Butternut Squash & Sage Pasta


This is one of my favorite recipes from the Weight Watchers website. I love butternut squash and quick easy meals.  Oh, and theirs the whole I LOVE pasta. The recipe is ideal when you have leftover butternut squash sitting around. Cutting it up is the most time consuming part. I normally cut this recipe in half to just feed the two of us.

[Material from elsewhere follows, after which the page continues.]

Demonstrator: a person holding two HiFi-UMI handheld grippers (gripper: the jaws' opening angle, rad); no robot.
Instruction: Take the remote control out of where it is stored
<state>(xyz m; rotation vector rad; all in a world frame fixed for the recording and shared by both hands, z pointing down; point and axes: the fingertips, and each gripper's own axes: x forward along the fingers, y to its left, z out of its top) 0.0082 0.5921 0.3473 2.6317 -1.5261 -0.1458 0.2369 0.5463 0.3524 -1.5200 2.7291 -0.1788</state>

Butternut Squash & Sage Pasta
Adapted from Weight Watchers

Ingredients
  • 1 spray of cooking spray
  • 20 ounces uncooked butternut squash, fresh, peeled, cut into 3/4-inch chucks
  • 8 ounces uncooked bow tie pasta
  • 1/8 teaspoon salt
  • 1/2 teaspoon black pepper or to taste
  • 5 1/3 Tablespoons grated Parmesan cheese, divided (1/4 cup plus 4 tsp)
  • 3 Tablespoons sage, minced
Instructions
  • Preheat oven to 375ºF. Coat a baking sheet with cooking spray.
  • Place squash on prepared baking sheet and roast until tender and starting to caramelize, about 25 to 30 minutes.
  • Bring a large pot of salted water to a boil. After squash has been roasting for about 15 minutes, cook pasta according to package directions; drain and return to pot.
  • Add squash, buttermilk, salt and pepper to pot; toss over low heat to warm through, about 1 minute. Remove from heat and add 1/4 cup of Parmesan cheese and sage; toss to mix and coat.
  • Spoon about 1 1/2 cups of pasta into each of 4 serving bowls; top each with 1 teaspoon of remaining Parmesan cheese and serve immediately.
If you don’t like sage, this recipe is also delicious with fresh basil or chives.  (I have not tried this, let me know if you have success with these!)